Tide

Hard Tide (2016)

First published by RealCrime Magazine

“Based on real events”, states text at the beginning of Robert Osman and Nathanael Wiseman’s feature debut Hard Tide.

This requires some unpacking. After Wiseman starred in Osman’s Met Film School graduation short My Hero (2014), the two decided to collaborate on an expanded version of this (entirely invented) story about a young smalltown drug dealer who finds himself looking after a little girl over 24 tumultuous hours in his life. As they were developing the script, they chanced upon a similar real-life story from France, and smuggled parts of it into the fictions of what would become High Tide – in much the same way that a bagful of drugs is illicitly imported to the Thanet coastline in the film’s opening scene.

About to start yet another prison stint, respected local crimelord Gaz (Ralph Brown) passes on his drug-dealing operation to son Jake (Wiseman). Yet while Jake’s best friend Alfie (Oliver Stark) may harbour grand ambitions, Jake himself knows all too well (not least because Gaz keeps telling him) that the only two ways out of the game are “a ditch or the nick”, and so wants to lay low and weigh his alternatives. “Find yourself a nice girl,” Gaz advises him – although Gaz probably did not have in mind Jade (Alexandra Newick), the cocky nine-year-old whom Jake informally adopts later that day after her alcoholic father is accidentally killed.
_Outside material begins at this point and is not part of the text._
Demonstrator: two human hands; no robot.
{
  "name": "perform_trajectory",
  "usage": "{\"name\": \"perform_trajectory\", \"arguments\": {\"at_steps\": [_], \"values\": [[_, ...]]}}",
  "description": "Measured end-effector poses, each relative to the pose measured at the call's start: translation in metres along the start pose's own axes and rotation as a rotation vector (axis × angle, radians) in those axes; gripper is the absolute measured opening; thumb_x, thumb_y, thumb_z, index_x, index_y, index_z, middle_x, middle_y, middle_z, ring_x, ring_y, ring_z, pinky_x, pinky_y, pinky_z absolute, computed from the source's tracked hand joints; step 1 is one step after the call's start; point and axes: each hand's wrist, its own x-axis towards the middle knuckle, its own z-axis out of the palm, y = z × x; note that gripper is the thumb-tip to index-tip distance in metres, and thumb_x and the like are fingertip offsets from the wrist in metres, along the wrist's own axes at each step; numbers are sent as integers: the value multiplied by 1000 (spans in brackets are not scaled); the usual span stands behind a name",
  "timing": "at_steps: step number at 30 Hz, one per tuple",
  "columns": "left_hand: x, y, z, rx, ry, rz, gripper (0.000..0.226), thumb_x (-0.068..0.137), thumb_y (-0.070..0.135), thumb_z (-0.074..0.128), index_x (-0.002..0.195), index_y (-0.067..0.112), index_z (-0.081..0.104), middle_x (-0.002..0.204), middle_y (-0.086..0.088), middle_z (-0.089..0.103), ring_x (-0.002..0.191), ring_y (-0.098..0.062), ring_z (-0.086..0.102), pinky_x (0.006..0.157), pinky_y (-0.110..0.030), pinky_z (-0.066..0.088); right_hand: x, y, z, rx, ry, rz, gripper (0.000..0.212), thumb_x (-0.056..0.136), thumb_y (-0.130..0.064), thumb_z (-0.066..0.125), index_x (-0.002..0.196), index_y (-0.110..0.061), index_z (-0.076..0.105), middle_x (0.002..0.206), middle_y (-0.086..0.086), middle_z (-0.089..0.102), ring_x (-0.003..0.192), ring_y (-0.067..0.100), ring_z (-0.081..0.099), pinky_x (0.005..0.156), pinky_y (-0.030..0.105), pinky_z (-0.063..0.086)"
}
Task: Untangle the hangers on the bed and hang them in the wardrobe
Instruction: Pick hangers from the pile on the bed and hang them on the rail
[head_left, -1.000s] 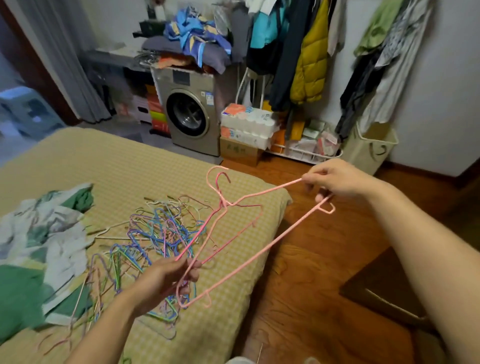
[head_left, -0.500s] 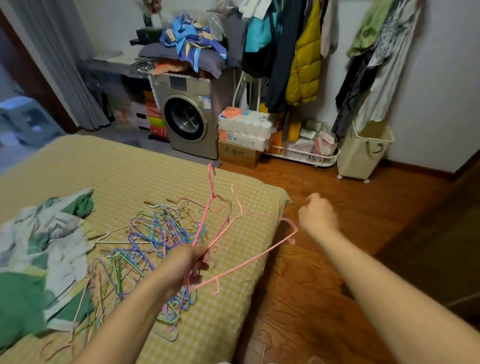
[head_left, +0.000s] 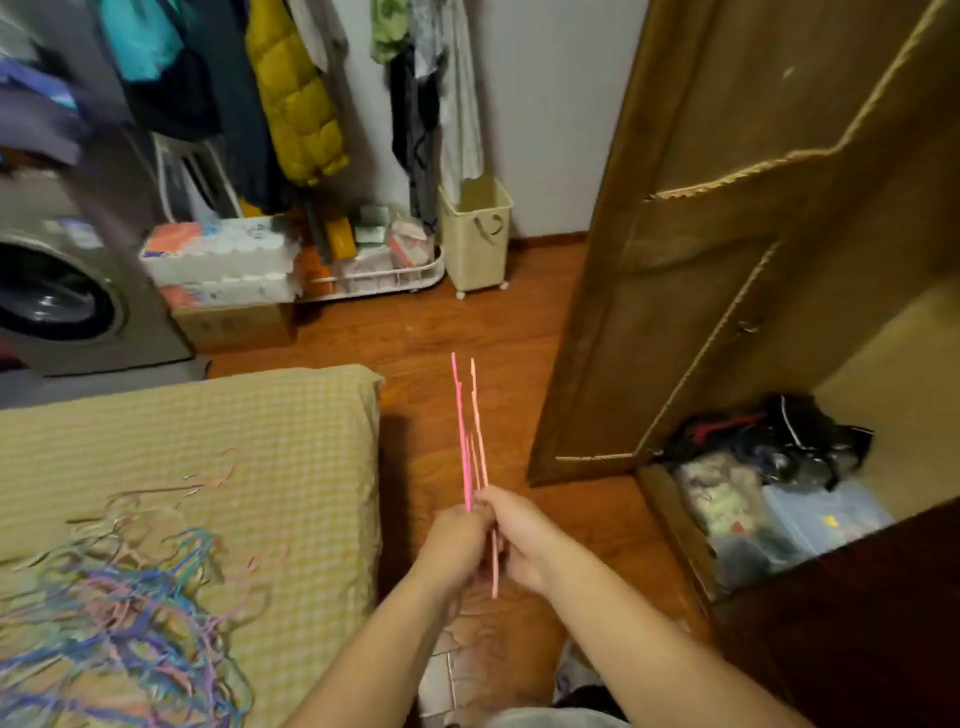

In a beachside demi-monde where fathers – Jake’s, Jade’s – are negligent and often absent (Jake spent most of his childhood in various care homes), Jake’s decision to look after Jade represents an attempt to break the cycle, as does the relationship that he is forming with hard-working, law-abiding Kim (Kat Gellin). “They had to protect the little guys,” is how Jake describes the Fellowship of heroes in Peter Jackson’s The Lord of the Rings trilogy (whose plot he hilariously paraphrases as a bedtime story for Jade) – and it is an ethical imperative that he has miraculously assimilated himself, despite the very different models of conduct instilled by his immediate circumstances. Spending most of the film dressed as her own heroine Supergirl, Jade too longs to rise above her environs.

That tension – between Margate’s sink estate grit and flights of fancy, between naturalist crime story and sweet-natured morality fable, between “real events” and filmmakers’ fiction – is what gives Hard Tide its energy, but also, at times, makes it frustratingly uneven. Jake’s chief antagonist is Simon Flowers (Mem Ferda), a psychopathic dealer looking to move in on Gaz’s turf – yet Simon’s larger-than-life monstrousness, combined with a deep sentimental streak in the narrative, ultimately strips Jake’s journey to redemption of its hard-edged credibility.